Further in accordance with the present teachings is a real-time spatial audio rendering system having a real-time spatial audio rendering computer software application adapted to run on a communication device. The real-time spatial audio rendering computer software application is adapted to determine whether reverberation is configured for rendering spatial audio from a set of mono audio sources; determine a set of dynamic locations of the set of mono audio sources relative to a listener's location in a virtual environment respectively; obtain a set of discrete Head-Related Impulse Responses (HRIRs); convert the set of discrete HRIRs into continuous HRIRs; determine interaural time differences of each mono audio source within the set of mono audio sources set of dynamic locations; modify said continuous HRIRs with said interaural time differences to generate modified HRIRs; apply gain control on audio signals of each mono audio source within the set of mono audio sources to generate modified audio signals, convolute the modified audio signals by the modified HRIRs to generate spatial audio signals of each mono audio source within the set of mono audio sources; and combine the spatial audio signals of all mono audio sources within the set of mono audio sources to generate anechoic audio, the anechoic audio adapted to be played back by the communication device. In one implementation, the spatial audio is stereo audio. The real-time spatial audio rendering computer software application is further adapted to compress the anechoic audio's level to a target range for playback by the communication device.

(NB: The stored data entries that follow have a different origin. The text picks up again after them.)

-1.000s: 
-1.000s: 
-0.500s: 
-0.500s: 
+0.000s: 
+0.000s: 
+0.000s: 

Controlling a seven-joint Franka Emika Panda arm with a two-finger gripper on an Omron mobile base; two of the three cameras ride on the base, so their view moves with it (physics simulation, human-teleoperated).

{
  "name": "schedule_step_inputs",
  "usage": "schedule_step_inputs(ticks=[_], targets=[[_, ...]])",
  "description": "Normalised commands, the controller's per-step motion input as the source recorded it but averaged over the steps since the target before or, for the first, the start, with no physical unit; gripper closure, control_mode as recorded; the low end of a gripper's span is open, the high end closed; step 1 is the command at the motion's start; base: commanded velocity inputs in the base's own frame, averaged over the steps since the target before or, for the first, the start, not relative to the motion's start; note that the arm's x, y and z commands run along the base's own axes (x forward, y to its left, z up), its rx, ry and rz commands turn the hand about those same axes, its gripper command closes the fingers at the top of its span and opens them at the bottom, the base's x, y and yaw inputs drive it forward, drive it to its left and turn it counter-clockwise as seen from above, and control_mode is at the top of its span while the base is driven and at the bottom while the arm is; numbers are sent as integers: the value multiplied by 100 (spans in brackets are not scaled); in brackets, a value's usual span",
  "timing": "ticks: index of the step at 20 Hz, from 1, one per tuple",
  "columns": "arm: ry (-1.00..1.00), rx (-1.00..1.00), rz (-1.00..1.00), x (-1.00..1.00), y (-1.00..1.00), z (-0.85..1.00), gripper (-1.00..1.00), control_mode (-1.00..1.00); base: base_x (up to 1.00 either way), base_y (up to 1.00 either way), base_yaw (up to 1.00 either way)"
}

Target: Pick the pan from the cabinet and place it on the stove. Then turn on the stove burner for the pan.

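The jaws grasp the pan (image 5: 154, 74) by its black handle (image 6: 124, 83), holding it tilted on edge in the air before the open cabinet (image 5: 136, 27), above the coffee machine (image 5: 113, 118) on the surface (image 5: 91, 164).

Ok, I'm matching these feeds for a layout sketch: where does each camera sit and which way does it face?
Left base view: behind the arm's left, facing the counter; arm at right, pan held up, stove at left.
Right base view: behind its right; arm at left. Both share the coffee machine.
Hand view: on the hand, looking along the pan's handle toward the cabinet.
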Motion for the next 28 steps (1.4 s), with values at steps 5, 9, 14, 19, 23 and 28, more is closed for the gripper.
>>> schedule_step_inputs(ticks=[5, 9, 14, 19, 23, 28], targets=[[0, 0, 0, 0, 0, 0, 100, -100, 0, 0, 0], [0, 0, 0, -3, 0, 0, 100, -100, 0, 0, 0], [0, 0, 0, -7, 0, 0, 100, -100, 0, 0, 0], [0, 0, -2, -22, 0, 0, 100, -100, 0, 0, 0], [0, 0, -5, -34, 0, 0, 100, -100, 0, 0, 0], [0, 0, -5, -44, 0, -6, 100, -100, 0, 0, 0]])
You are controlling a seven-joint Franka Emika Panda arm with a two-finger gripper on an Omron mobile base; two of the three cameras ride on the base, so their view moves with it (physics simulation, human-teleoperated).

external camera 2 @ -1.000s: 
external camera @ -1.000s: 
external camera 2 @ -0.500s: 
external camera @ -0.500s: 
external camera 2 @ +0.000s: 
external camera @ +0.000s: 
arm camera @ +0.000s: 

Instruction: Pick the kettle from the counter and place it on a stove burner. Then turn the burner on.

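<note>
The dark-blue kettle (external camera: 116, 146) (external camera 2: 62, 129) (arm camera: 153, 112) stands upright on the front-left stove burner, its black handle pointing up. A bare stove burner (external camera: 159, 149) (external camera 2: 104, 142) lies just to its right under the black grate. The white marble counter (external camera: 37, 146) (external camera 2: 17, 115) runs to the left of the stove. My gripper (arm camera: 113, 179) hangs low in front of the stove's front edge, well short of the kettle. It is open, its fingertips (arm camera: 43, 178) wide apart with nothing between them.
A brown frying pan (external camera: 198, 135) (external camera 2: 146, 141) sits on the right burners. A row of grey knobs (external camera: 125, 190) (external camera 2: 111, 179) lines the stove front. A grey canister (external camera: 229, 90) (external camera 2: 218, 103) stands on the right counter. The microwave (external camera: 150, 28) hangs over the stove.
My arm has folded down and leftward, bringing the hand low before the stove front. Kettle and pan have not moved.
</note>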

When reverberation is configured, the real-time spatial audio rendering computer software application is further adapted to generate Binaural Room Impulse Responses (BRIRs) based on a set of dimensions of a room of the listener and positions of the listener and the set of mono audio sources; convolute the audio signals of each mono audio source within the set of mono audio sources with the BRIRs to generate reverberation stereo audio of each mono audio source within the set of mono audio sources; combine the reverberation stereo audio of all mono audio source within the set of mono audio sources to generate combined reverberation audio; and mix the anechoic audio with the combined reverberation audio for both a left channel and a right channel to generate final spatial audio for playback on the communication device. In a further implementation, the real-time spatial audio rendering computer software application is further adapted to compress the final spatial audio's level to a target range.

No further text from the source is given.